奈央
「優しい最後の雷日」

夜中の三時。
遠くから聞こえてくる雷鳴で彼女は目を覚ました。
まだ闇が支配する中、鳴り止む様子もなく、時々控えめに世界を一瞬照らす。
『ねぇ、わたしの為に世界がうねってる』
深い眠りに落ちていた僕を<だって夜中の3時だ>殆ど暴力的に揺り起こして僕の耳元に嬉しそうに囁いた。
そして無常にもタオルケットははがされる。
彼女は跳ね起きて白いワンピースに着替える。
『何処に行くんだよ。夜中の3時だぜ?』
『外に決まってるじゃない。あなたももちろん行くのよ。
だってまさかオンナノコをこんな時間に一人で歩かせるつもり?』
僕は頭を抱える。
『だって夜中の3時だよ』<ああ、もう3回もそう思う。無駄と知りながら>
彼女は当然僕の言葉をすりぬけて、ジーンズを投げてよこす。
『早く!遠くで鳴ってるなんて素敵!だけど何処かに行っちゃうわ!』
僕は渋々投げられたジーンズとTシャツに着替える。
手首をグイっと捕まれ、引きずられるようにドアを開け放つと強風と雨が吹き込んできた。
緑は揺れ踊っている。
彼女は、絶えず灰色の雲から太鼓みたいに打ち鳴らす光に向かって走りだす。
傘を持つ暇もなく、僕は彼女を追いかけた。
海岸線に向けて。
潮の匂いが強くなる。
太鼓と波が大地のリズムをつくりだす。
殆ど暗闇と一瞬の光の中、彼女の白いワンピースを見逃さないように追いかけた。
大粒の雨が目に当たり、視界を邪魔する。
ようやく彼女が止まったのは荒波を見渡せる砂丘の入り口だった。
僕も息が上がっているが、彼女はもっと息が上がっている。
細い肩が大きく上下している。
それでも彼女は嬉しそうに僕を振り返る。
『わたしの!!』
大声で叫ぶと彼女は両手を広げ、両腕を大きく空に突きさした。
その姿の何と美しかったことか!
それは彼女にしか出来ない仕草だった。
僕は大の字に倒れこんだ。<殆どその姿に眩暈を起こしたと言ってもいい>
彼女は可笑しそうに膝をついて僕の顔をのぞきこみ、そっとくちづけをした。
彼女の睫から、顎から、髪の毛から、雨の雫が僕の顔に滴った。
『こういう天気に海に来るのは危ないんだ』
僕は思わずつまらないことを言った。
『だからって諦めるの?そんな馬鹿なことって無いわ』
そして僕の横に転がった。
手はしっかり繋がれていた。
『ねぇ、死後の世界ってこうだわ、絶対。
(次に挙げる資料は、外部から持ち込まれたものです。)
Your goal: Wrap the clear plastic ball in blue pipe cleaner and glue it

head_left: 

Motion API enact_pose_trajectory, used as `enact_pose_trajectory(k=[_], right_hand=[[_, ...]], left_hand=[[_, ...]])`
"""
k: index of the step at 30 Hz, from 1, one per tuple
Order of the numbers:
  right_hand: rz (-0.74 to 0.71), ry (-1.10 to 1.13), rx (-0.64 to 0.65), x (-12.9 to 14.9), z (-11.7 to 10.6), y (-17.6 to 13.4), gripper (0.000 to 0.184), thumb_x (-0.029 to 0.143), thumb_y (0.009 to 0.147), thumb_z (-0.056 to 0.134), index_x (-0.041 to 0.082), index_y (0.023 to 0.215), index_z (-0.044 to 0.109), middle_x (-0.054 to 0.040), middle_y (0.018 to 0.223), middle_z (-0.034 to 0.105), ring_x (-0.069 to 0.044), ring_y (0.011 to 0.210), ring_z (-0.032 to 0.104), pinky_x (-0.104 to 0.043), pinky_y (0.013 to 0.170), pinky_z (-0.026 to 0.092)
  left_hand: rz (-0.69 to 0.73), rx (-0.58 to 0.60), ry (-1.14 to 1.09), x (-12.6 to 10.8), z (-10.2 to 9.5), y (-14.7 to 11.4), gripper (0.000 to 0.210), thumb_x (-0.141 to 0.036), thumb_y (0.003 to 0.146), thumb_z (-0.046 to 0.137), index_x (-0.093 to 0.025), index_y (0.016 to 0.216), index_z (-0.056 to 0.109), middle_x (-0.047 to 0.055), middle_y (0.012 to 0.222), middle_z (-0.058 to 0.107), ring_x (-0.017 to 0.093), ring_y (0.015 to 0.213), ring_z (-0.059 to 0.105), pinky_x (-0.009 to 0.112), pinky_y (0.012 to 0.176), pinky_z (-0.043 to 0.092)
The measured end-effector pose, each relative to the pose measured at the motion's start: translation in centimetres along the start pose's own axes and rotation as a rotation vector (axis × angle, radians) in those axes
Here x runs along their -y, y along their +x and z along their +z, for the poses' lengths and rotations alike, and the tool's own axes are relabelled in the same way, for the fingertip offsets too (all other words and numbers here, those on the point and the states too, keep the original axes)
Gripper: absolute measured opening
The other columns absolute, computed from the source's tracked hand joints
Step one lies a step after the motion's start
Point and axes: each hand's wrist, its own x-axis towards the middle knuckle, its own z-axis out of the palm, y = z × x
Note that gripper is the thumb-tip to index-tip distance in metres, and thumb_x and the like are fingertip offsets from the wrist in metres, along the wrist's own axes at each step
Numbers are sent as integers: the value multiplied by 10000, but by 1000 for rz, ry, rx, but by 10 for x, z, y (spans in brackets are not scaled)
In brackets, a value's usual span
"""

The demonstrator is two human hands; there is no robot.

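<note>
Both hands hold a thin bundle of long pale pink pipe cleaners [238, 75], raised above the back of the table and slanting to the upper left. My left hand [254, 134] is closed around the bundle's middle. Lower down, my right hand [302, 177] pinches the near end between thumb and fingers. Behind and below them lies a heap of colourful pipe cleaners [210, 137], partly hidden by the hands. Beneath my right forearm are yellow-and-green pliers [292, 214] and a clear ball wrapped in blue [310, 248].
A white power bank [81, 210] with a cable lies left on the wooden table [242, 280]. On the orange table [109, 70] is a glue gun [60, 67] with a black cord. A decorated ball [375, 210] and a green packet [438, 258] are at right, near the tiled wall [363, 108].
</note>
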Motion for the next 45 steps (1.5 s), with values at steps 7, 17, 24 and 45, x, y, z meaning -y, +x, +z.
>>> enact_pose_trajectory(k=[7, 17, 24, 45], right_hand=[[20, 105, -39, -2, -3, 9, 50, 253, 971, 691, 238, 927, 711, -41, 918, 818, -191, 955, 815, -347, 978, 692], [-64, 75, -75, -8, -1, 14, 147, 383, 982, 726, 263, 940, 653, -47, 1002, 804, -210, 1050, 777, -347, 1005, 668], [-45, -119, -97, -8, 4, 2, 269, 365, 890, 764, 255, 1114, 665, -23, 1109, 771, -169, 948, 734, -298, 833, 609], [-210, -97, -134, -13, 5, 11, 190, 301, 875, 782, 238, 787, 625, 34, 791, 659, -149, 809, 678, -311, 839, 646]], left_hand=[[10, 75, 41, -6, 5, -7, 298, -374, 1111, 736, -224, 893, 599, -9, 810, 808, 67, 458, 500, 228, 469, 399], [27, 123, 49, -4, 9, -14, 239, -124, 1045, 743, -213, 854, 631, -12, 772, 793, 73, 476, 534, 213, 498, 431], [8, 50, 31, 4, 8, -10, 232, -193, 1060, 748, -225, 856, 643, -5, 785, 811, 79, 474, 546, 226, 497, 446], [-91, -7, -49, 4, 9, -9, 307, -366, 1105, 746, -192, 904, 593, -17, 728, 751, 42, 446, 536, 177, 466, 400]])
』
彼女は灰色の雲が猛スピードで移動していくのを見ながら、カラダに響く轟きを感じながら呟いた。
彼女のワンピースは当たり前のようにびしょ濡れで所々肌が透けて見えた。
手をギュッと一層強く握る。
『ずっと終わらないの』
僕は目を閉じて彼女の声とその全てに耳を傾けた。
『でも遠くて届かない。ここには届かないの。わたしは届きたいのに。そしてそのままわたしは次に行かなきゃいけないのよ』
ドーンと大きな音がし、海の遠くの方に雷が落ちたと感じる。
『かなしくなるけどかなしくないわ。やわらかいの。
だって、わたしの為に世界がうねってるんだもの』
目を開けて彼女を見てみた。
目から流れているのは涙か雨か分からなかった。
『また来年同じ日が来るよ。
それはまったく一緒じゃないけど、それはキミの為に来るんだ』

彼女は何かをうしなっていて、僕もうしなっていて、でも違うかたちだけど、同じみたいなフリをして雨と雷鳴と荒波の音が僕達を補うんだと思った。

彼女が『うん』って言って、僕の腕に顔を埋めた。
つめたい雨とあつい水と横顔に張り付いたザラザラした砂粒を感じた。
『それって溶けてしまわないことね。もうこわくならないことね』
『そうだよ』
僕はそう言って、喉が熱くなったけど、頑張って飲み込んだ。
それはもう次の道が示されてることなんだ。